ASSIGNMENT:
Only lines containing the word "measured" are needed; pull them out of the material.

GIVEN RECORDS:
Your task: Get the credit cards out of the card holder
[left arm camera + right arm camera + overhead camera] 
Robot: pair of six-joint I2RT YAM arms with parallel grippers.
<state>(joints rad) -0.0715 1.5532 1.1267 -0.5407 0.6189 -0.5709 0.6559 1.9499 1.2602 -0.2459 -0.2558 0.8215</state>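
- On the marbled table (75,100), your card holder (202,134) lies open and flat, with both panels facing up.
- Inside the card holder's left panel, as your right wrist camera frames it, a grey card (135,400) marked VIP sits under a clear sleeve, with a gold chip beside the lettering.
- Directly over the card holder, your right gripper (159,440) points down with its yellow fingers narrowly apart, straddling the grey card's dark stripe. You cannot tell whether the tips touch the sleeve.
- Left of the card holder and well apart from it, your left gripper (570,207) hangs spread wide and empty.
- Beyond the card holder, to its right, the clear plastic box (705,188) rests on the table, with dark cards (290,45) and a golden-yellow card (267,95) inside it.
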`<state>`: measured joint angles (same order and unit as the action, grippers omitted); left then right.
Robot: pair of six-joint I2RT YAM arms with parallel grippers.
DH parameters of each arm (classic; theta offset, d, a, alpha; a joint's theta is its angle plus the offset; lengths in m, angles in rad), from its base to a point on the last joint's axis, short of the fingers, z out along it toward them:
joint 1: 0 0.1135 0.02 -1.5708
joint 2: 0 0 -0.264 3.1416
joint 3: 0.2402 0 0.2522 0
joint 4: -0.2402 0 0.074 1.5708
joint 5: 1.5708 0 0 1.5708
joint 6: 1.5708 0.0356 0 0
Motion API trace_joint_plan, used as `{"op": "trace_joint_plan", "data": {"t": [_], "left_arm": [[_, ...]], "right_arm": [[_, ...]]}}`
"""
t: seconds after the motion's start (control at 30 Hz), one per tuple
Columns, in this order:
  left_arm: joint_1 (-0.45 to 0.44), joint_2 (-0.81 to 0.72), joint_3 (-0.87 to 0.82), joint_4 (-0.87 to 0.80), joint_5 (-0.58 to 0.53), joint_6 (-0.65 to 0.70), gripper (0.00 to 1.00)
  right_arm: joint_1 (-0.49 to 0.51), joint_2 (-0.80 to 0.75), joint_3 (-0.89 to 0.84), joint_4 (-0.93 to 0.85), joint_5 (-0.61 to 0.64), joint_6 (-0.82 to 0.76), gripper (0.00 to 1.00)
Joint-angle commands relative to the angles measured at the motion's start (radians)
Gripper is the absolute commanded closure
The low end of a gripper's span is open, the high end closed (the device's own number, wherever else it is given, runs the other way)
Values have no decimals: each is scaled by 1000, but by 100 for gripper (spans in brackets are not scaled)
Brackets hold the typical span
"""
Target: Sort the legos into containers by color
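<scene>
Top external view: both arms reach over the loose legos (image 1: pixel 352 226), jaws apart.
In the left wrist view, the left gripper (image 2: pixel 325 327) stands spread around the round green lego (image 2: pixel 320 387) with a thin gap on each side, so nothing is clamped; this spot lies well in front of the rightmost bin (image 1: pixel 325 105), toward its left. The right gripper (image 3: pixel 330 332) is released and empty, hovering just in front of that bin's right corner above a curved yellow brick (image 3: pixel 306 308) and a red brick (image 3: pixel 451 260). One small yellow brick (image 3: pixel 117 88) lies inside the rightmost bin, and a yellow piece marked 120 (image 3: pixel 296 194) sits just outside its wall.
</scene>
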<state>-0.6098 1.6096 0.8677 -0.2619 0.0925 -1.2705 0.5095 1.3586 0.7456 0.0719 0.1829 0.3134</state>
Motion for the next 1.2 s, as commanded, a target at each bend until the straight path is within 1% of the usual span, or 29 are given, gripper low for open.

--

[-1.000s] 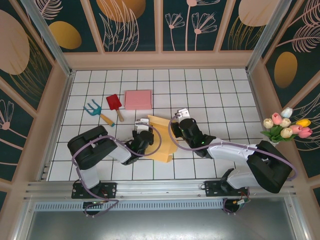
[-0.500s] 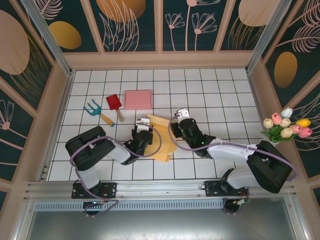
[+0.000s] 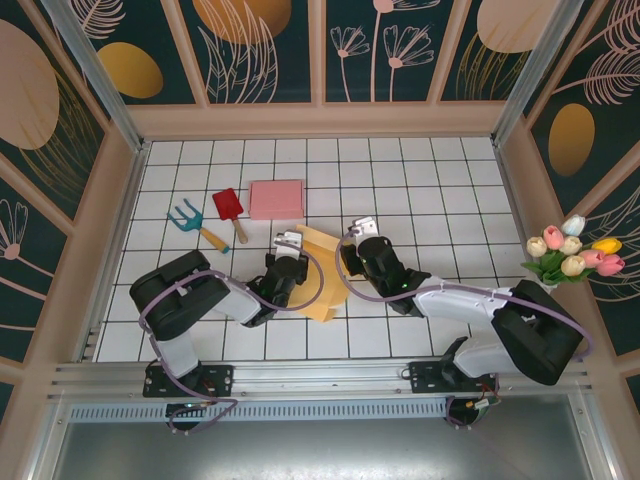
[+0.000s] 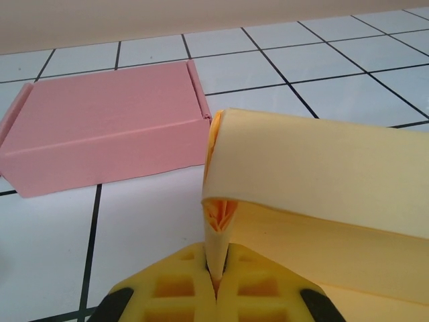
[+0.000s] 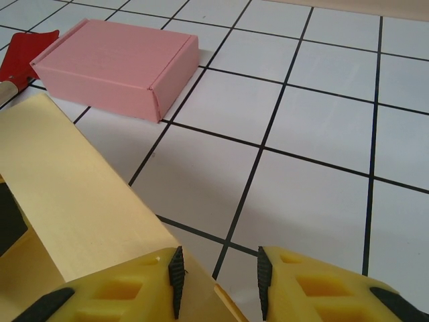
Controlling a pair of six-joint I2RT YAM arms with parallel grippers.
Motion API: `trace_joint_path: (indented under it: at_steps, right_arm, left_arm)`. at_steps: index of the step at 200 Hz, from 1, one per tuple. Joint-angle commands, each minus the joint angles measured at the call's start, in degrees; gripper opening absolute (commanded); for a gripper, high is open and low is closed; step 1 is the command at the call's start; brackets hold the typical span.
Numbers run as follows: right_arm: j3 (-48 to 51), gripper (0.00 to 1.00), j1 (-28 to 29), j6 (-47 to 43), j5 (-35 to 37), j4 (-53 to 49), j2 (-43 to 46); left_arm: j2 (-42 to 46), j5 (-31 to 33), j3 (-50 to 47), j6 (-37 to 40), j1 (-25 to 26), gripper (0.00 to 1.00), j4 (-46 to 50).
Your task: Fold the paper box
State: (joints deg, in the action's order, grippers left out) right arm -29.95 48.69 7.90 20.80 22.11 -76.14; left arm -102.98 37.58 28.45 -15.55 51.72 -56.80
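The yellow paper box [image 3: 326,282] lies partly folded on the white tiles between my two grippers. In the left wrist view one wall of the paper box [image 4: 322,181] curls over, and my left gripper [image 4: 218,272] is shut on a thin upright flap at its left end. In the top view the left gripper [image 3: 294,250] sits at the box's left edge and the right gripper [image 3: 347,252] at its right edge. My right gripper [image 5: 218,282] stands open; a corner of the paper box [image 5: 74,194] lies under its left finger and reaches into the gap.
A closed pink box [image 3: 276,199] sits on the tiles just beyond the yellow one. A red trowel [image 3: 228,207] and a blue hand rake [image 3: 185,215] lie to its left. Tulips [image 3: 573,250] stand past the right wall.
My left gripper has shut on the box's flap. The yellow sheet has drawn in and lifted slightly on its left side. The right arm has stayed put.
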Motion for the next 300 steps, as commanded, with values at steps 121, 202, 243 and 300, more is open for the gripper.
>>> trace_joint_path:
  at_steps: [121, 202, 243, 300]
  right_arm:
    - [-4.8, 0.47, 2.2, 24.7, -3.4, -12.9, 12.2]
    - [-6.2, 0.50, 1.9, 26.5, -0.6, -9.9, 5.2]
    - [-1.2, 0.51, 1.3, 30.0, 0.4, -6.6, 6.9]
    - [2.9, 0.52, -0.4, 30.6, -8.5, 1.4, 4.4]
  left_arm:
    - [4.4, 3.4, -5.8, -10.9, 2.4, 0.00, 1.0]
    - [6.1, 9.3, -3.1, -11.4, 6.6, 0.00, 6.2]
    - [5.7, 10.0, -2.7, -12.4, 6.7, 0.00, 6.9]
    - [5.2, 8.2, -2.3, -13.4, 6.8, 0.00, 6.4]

REPLY TO THE TASK:
`<state>`: measured joint angles (same order and unit as the action, grippers omitted); left then right.
Joint-angle commands relative to the angles measured at the motion's start (radians)
Motion API: `trace_joint_path: (indented under it: at_steps, right_arm, left_arm)`. at_steps: index of the step at 200 Hz, from 1, one per tuple. Joint-angle commands, each minus the joint angles measured at the call's start, in degrees; gripper opening absolute (commanded); for a gripper, high is open and low is closed; step 1 is the command at the call's start; brackets hold the typical span.

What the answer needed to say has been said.